OBOWIĄZKI PLACóWKI MEDYCZNEJ JAKO ADMINISTRATORA DANYCH

> Udostępnianie informacji o placówce (m.in. danych kontaktowych, danych inspektora ochrony danych osobowych), danych osobowych i ich kategoriach, celu przetwarzania tych danych oraz ich odbiorcach.

> Informowanie o prawach pacjenta w związku z przetwarzaniem danych osobowych: prawie dostępu do danych oraz prawie sprostowania danych (wyłączenie prawa do „bycia zapomnianym”).

> Reagowanie na każde żądanie dostępu do danych czy ich sprostowania, nie dłużej niż w ciągu miesiąca od otrzymania żądania, a w przypadkach szczególnie skomplikowanych  nie dłużej niż w ciągu łącznie trzech miesięcy.

> Wdrożenie wszelkich niezbędnych środków technicznych i organizacyjnych w celu zapewnienia przetwarzania danych zgodnie z rozporządzeniem (upoważnienia do dostępu, ewidencji osób mających dostęp, polityki ochrony danych).

 

ZASADY PRZETWARZANIA DANYCH DOTYCZĄCYCH ZDROWIA

RODO definiuje dwa rodzaje danych: identyfikujące (pozwalają na ustalenie tożsamości pacjenta) oraz wrażliwe (o stanie zdrowia pacjenta).

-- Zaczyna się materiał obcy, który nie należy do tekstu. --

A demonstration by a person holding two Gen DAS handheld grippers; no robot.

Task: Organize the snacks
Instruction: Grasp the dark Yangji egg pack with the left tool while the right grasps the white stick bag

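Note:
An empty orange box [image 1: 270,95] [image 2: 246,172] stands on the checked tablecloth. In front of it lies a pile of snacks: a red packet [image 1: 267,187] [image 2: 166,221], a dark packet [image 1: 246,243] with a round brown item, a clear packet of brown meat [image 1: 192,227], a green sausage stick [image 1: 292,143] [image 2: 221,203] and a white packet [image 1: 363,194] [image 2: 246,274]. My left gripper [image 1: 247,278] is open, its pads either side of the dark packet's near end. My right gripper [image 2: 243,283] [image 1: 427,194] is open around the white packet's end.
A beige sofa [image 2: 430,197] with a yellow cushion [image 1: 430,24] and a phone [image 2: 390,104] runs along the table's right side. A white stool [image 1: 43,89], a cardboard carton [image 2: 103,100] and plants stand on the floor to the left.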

Pracownik, który bierze bezpośrednią odpowiedzialność za przetwarzanie medycznych danych osobowych, podlega obowiązkowi zachowania tajemnicy zawodowej. Generalnie rozporządzenie zakazuje przetwarzania danych wrażliwych, ale wskazuje wiele wyjątków dotyczących danych medycznych. Przetwarzanie zatem jest dopuszczalne pod warunkiem, że jest niezbędne m.in. do:

> celów profilaktyki zdrowotnej lub medycyny pracy,

> oceny zdolności pracownika do pracy,

> diagnozy medycznej,

> zapewnienia opieki zdrowotnej lub zabezpieczenia społecznego,

> leczenia,

> zarządzania systemami i usługami opieki zdrowotnej,

> zabezpieczenia społecznego w związku z interesem publicznym w dziedzinie zdrowia publicznego, takim jak ochrona przed poważnymi transgranicznymi zagrożeniami zdrowotnymi,

> zapewnienia wysokich standardów jakości i bezpieczeństwa opieki zdrowotnej oraz produktów leczniczych lub wyrobów medycznych.

ZGŁOSZENIE NARUSZENIA ZASAD OCHRONY DANYCH OSOBOWYCH

W przypadku stwierdzenia naruszenia zasad ochrony danych w placówce medycznej, jeżeli istnieje wysokie prawdopodobieństwo, że skutkuje ono naruszeniem praw lub wolności osób fizycznych, inspektor ochrony danych osobowych ma bezwzględny obowiązek poinformowania o tym fakcie Urzędu Ochrony Danych Osobowych (w ciągu 72 godzin) oraz osób, których te dane dotyczą (bez zbędnej zwłoki).